NTL, the UK’s largest cable group, is to lose managing director/chief operating officer Stephen Carter at the year end. Carter, the former ceo of J Walter Thompson UK Group, moved to US-owned NTL two years ago, since when his main function has been to run the operational side of the business while ceo Barclay Knapp managed the cash – or lack of it.

Currently under US Chapter 11 bankruptcy protection and floundering in a $20 billion-plus (€20.58bn; £12.92bn) debt quagmire, NTL is struggling toward a debt-for-equity swap with its bondholders. Whilst in the throes of this restructuring, it was announced last month that Knapp’s annual salary of $277,000 will be upped by a factor of more than two-and-a-half to $700,000 [WAMN: 21-Oct-02].

He will also receive a discretionary cash bonus of up to double his salary, and shares worth $700,000 plus an unspecified number of share options. There is also a severance package that guarantees him up to $2.1 million should he be lucky enough to get fired.
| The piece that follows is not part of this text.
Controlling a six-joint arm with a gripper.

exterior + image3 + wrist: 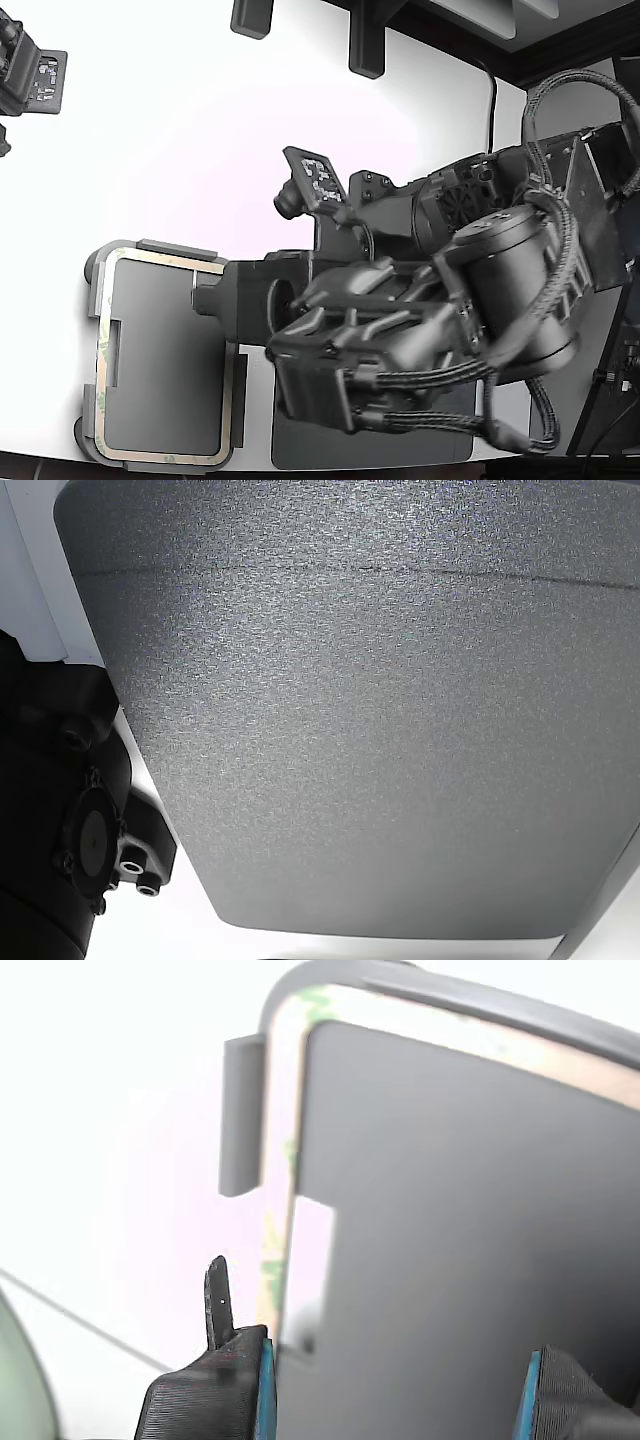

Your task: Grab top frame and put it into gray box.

In return for this pittance, Knapp is to quit his transatlantic commuting and relocate to London in “a much more hands-on” role rendering Carter redundant – a fortuitous outcome given that the cash-strapped giant needs to recoup a dollar or three to afford its one-for-the-price-of-four ceo remuneration policy.

The usual sayonara machine ground into gear. “Over the past two years Stephen has achieved a great deal at NTL,” eulogized Knapp. “ We are now the clear leader in broadband with 40% market share ... I am sad to see Stephen go and I wish him well.”

Carter was also on autocue: “With Barclay now based in the UK and returning to full-time operations, and with NTL on track to emerge from US Chapter 11 in November, I feel the time is right to move on,” he said.

Carter is unlikely to draw unemployment benefit, his name being already coupled with the vacant ceo positions at Emap and Trinity Mirror.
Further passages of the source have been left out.